NEW YORK — Mayor Bill de Blasio announced Friday the city will be changing how it looks at COVID-19 related data as it plans for re-opening.
The pivot essentially comes down to local health officials not necessarily looking for NYC’s number to keep falling, but for new infections to stay at a low and manageable level. State leaders said moments after the announcement that they would have ultimate say about when NYC reopens.
“We’ve realized in recent days we were below the thresholds we need to be at on a long term basis,” de Blasio said.
The Mayor said moving forward the city will be trying to make sure measurements stay below certain thresholds.
First, the city wants to see the daily number of people admitted with COVID isunder 200 per day. 76 were admitted two days ago. Second, the city wants to see the total number of people—COVID and non-COVID— in Health and Hospitals ICUs below 375. 451 were in ICUs as of two days ago. Third, less than 15% of people tested for COVID should be positive. 11% were positive two days ago.
De Blasio is hopeful we’ll meet all three standards shortly to begin phase one of re-opening by early June.
“The thresholds now make sense,” de Blasio said. “This is a standard. If you just think about it in this, sort of, common sense way — if you could stick to these thresholds for June, July, August, September, October this year, next year, you would be fine. I mean, you still would be fighting this battle, and we want to save every single human being."

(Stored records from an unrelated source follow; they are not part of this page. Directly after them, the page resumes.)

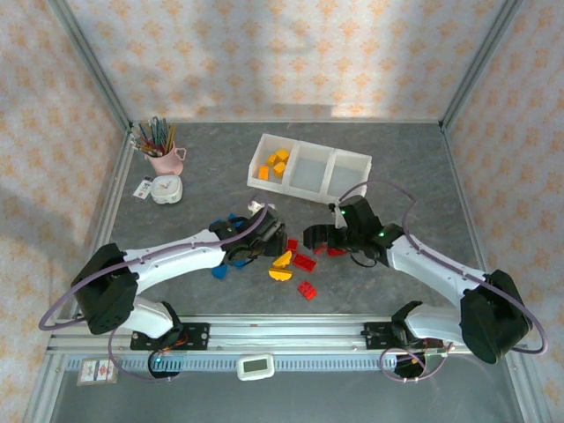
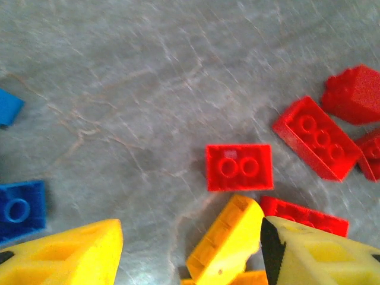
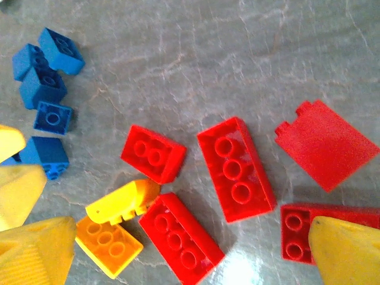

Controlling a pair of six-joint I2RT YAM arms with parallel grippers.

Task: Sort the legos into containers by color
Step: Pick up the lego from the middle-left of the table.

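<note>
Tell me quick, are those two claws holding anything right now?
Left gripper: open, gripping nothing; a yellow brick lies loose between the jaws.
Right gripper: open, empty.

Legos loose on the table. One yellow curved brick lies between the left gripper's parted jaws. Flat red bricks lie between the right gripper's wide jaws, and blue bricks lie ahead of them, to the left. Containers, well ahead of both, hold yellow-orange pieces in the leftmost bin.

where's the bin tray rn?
In the top view the three-bin tray sits at the far middle of the table, to the right of the pink pencil cup; its left bin holds yellow bricks.
</note>
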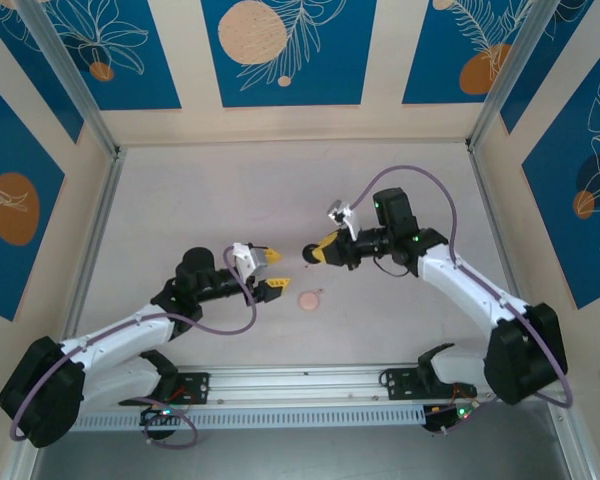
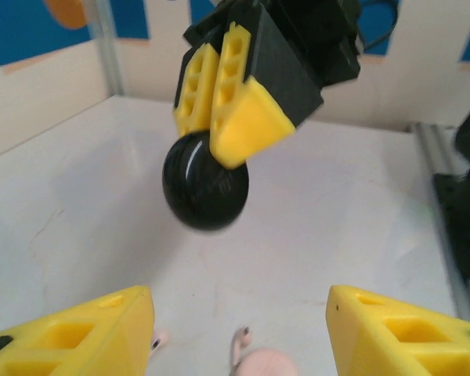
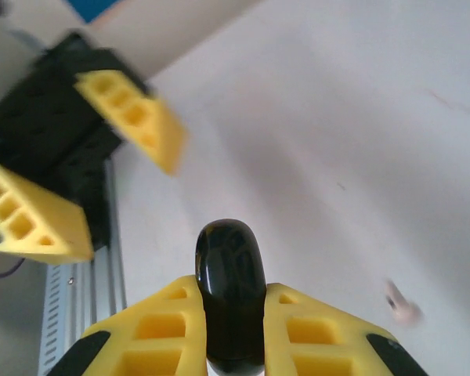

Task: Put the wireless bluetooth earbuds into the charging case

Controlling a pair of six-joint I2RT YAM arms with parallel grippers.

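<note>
Nearest the arm bases, a pale pink, coin-like round charging case (image 1: 310, 299) is seen lying flat on the white table (image 1: 400, 190). Tiny pale pink short-stemmed earbuds (image 2: 241, 338) are found loose on the surface just beside it, but the direction of their stems cannot be told with confidence. Over this cluster the left gripper (image 2: 239, 313) is held with its yellow fingers spread well apart and nothing between them, so the buds are judged to be nearer to this free arm. Straight ahead of it, raised off the table, a glossy black round charging case (image 2: 204, 192) is pinched by the right gripper (image 3: 231, 286). The fingers are pressed against the two flat faces, so the disc is carried on edge with its rounded rim turned toward the left gripper. The black case appears closed, and no bud is seen seated in either case.
</note>
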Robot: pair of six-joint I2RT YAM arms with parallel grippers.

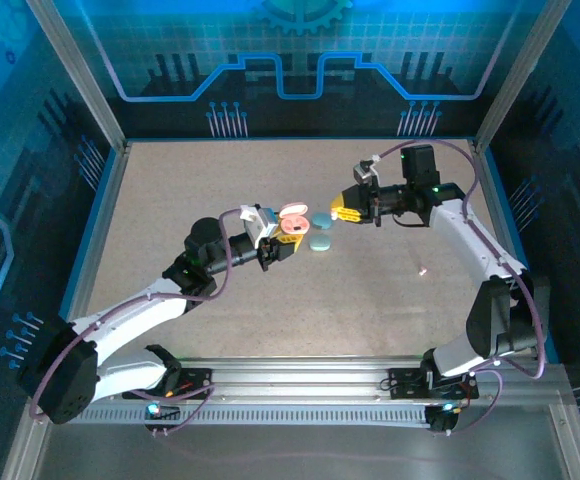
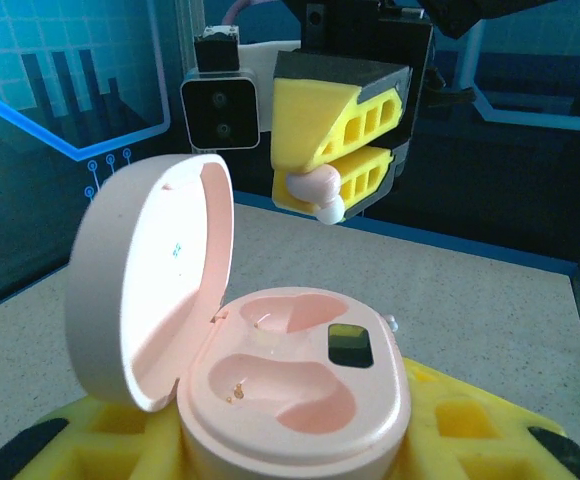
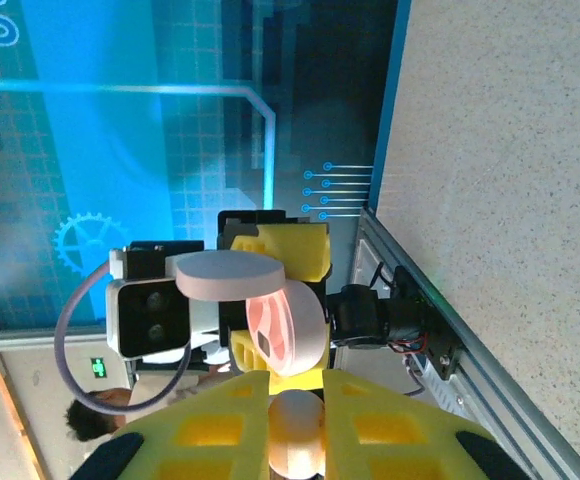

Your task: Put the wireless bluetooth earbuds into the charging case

The mayor remains cautious, however.
"But in the sense of the city as a whole, if you were at these levels where so few people were having to go into the hospital each day and so few people in the scheme of things were in ICUs, your hospitals would be safe, your ability to protect people and serve them in the hospitals would be safe, and the number of people who were infected would be very small in the scheme of things, and we would be in the position to keep deepening our restart.”
Moments after de Blasio’s announcement Governor Andrew Cuomo stressed only he had the power to reopen any municipality or region. He said regardless of any changes made by the city, the state’s seven indicators would be used to determine reopening.
“The local governments do not have any legal authority to open or reopen,” Cuomo said. “It’s going to be one standard, that’s data driven, no politics here. Safe is safe.”
Separately, Cuomo announced the Long Island and the Mid-Hudson regions may be within days of phase one of reopening. As such, he’s allowing construction crews to begin staging to resume their work.